**Task goal**
In the records below, find the line with "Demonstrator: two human" and the line with "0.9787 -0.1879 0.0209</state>". Print both exactly, along with every line between them, and no other line.

**Data to process**
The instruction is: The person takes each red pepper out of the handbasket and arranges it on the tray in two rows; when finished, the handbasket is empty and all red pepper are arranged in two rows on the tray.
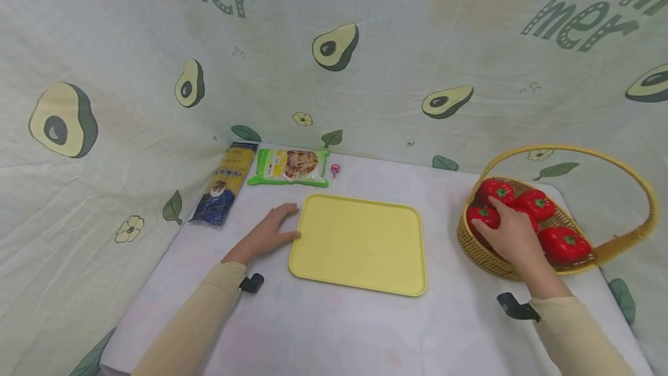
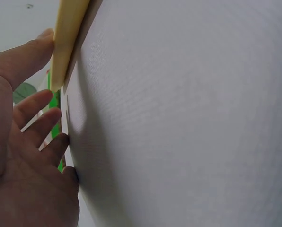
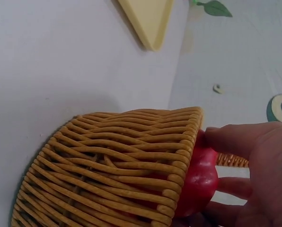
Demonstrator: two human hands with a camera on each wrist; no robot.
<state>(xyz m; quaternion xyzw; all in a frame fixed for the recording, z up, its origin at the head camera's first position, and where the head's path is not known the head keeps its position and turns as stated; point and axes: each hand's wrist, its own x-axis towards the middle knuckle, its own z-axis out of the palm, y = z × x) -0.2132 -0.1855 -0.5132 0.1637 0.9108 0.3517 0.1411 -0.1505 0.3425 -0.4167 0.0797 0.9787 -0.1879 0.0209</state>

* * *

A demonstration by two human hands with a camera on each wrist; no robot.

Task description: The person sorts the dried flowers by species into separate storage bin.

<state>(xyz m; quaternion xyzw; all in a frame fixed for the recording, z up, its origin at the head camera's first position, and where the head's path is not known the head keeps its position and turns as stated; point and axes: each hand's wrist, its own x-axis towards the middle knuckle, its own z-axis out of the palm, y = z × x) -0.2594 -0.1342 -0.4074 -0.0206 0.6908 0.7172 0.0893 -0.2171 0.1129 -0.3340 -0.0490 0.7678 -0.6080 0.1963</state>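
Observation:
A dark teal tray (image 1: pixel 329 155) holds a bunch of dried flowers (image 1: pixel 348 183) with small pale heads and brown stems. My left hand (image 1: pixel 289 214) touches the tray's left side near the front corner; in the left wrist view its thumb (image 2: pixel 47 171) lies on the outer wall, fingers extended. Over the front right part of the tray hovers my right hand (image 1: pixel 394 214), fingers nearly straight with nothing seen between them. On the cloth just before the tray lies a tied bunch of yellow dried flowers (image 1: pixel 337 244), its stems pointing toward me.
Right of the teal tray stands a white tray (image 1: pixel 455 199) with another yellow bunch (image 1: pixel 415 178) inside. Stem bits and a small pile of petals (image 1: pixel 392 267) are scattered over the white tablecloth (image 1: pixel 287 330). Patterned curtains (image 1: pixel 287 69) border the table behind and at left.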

**Answer space**
Demonstrator: two human hands with a camera on each wrist; no robot.
<state>(xyz m; quaternion xyzw; all in a frame fixed for the recording, z up, its origin at the head camera's first position, and where the head's path is not known the head keeps its position and turns as stated; point and axes: each hand's wrist, its own x-axis towards the middle knuckle, its own z-axis out of the palm, y = z × x) -0.2132 -0.1855 -0.5132 0.1637 0.9108 0.3517 0.1411 -0.1505 0.3425 -0.4167 0.0797 0.9787 -0.1879 0.0209</state>

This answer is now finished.